"Le
coeur a ses raisons que la raison ne connaît point." (Pensées: #277.)
This is perhaps the most
adorable, elegant, and sophisticated of all of Pascal’s numerous aphoristic
phrases, which at first sight looks like a pun on the word raison, but
on a deeper level can be boldly interpreted as a thoughtful clarification of
this complicated word. It can be said that, just as the heart has its ‘little
reasons,’ so does the ‘big Reason,’ which also has its own little
reasons, that the heart’s reasons are not accessible to our big
Reason, and also that there must be a certain connection between reasons
and reason, which allows us to use the same word in these two seemingly
different (but, perhaps, not) senses. As we can see, this line of thinking
introduces us into an entirely novel philosophical virgin land, where we can
explore things not explored yet in the three thousand years of philosophical
thinking, including in our time.
Now, it does not matter whether
Pascal himself realized the full potential of his little beautiful gem, or not.
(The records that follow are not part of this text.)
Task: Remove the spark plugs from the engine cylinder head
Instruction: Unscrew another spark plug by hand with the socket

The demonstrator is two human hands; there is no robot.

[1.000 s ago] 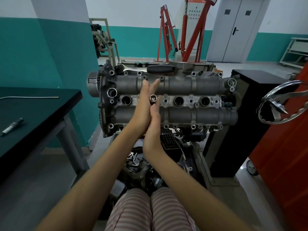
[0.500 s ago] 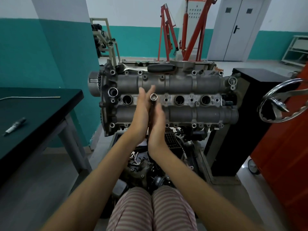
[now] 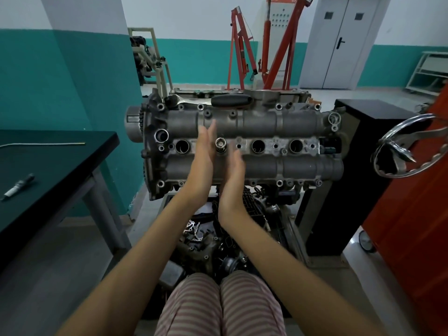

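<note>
head view: flat palms either side of the socket

head camera has both hands up at the cylinder head [image 3: 242,144]. left hand [image 3: 202,163] is flat, fingers straight and together, palm turned inward. right hand [image 3: 234,175] mirrors it, fingers straight, sitting a touch lower. between the two palms, the socket tool [image 3: 220,143] sticks out of the second plug well, its open end facing us; whether the palms actually touch it i can't tell. neither hand curls round anything. outward now: open plug wells [image 3: 182,146] left of the hands and two more to the right. off on the dark table [image 3: 60,161] at far left lies a spark plug [image 3: 18,187], well apart from both hands.
</note>
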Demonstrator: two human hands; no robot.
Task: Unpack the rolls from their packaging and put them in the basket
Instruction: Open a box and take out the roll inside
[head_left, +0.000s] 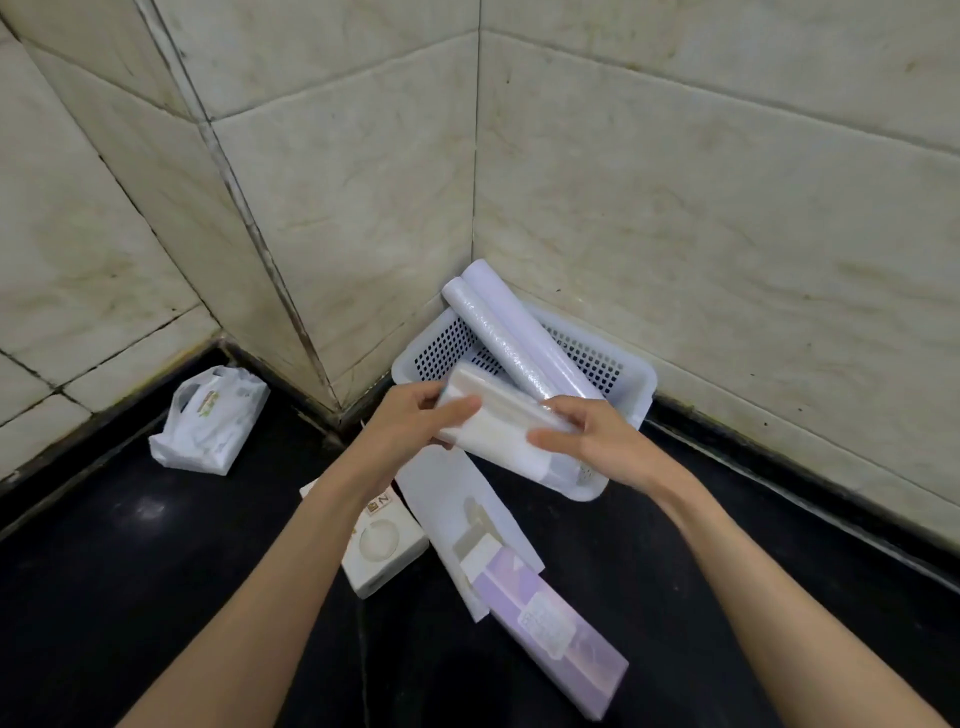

In this phrase’s larger context, he does not pursue the track which I find the
most worthy of being pursued:
277. The
heart has its reasons, which reason does not know. We feel it in a thousand
things. I say that the heart naturally loves the Universal Being, and also
itself, naturally, according as it gives itself to them; and it hardens itself
against one or the other at its will. You have rejected the one and kept the
other… Is it by reason that you love yourself?
278. It
is the heart that experiences God, not the reason. This, then, is faith: God
felt by the heart and not by reason.
279.
Faith is a gift of God; do not believe that we said it was a gift of reasoning.
Other religions do not say this of their faith. They only give reasoning in
order to arrive at it, and yet it does not bring them to it.
But such is the magic of a
philosophical genius that he will open myriads of doors for us, without
entering them himself. (Not that this is in any way some kind of failure on his
part, for, there are too many opened doors: the more, the greater the
philosopher is.) And by this measure alone genius can be measured.
Needless to say, I will be
returning to this subject at length at a later time. In the meantime, my Pascal series is now about to come to an
end, with this next very important entry...
(To be immediately followed by
the entry Pascal’s Pensées.)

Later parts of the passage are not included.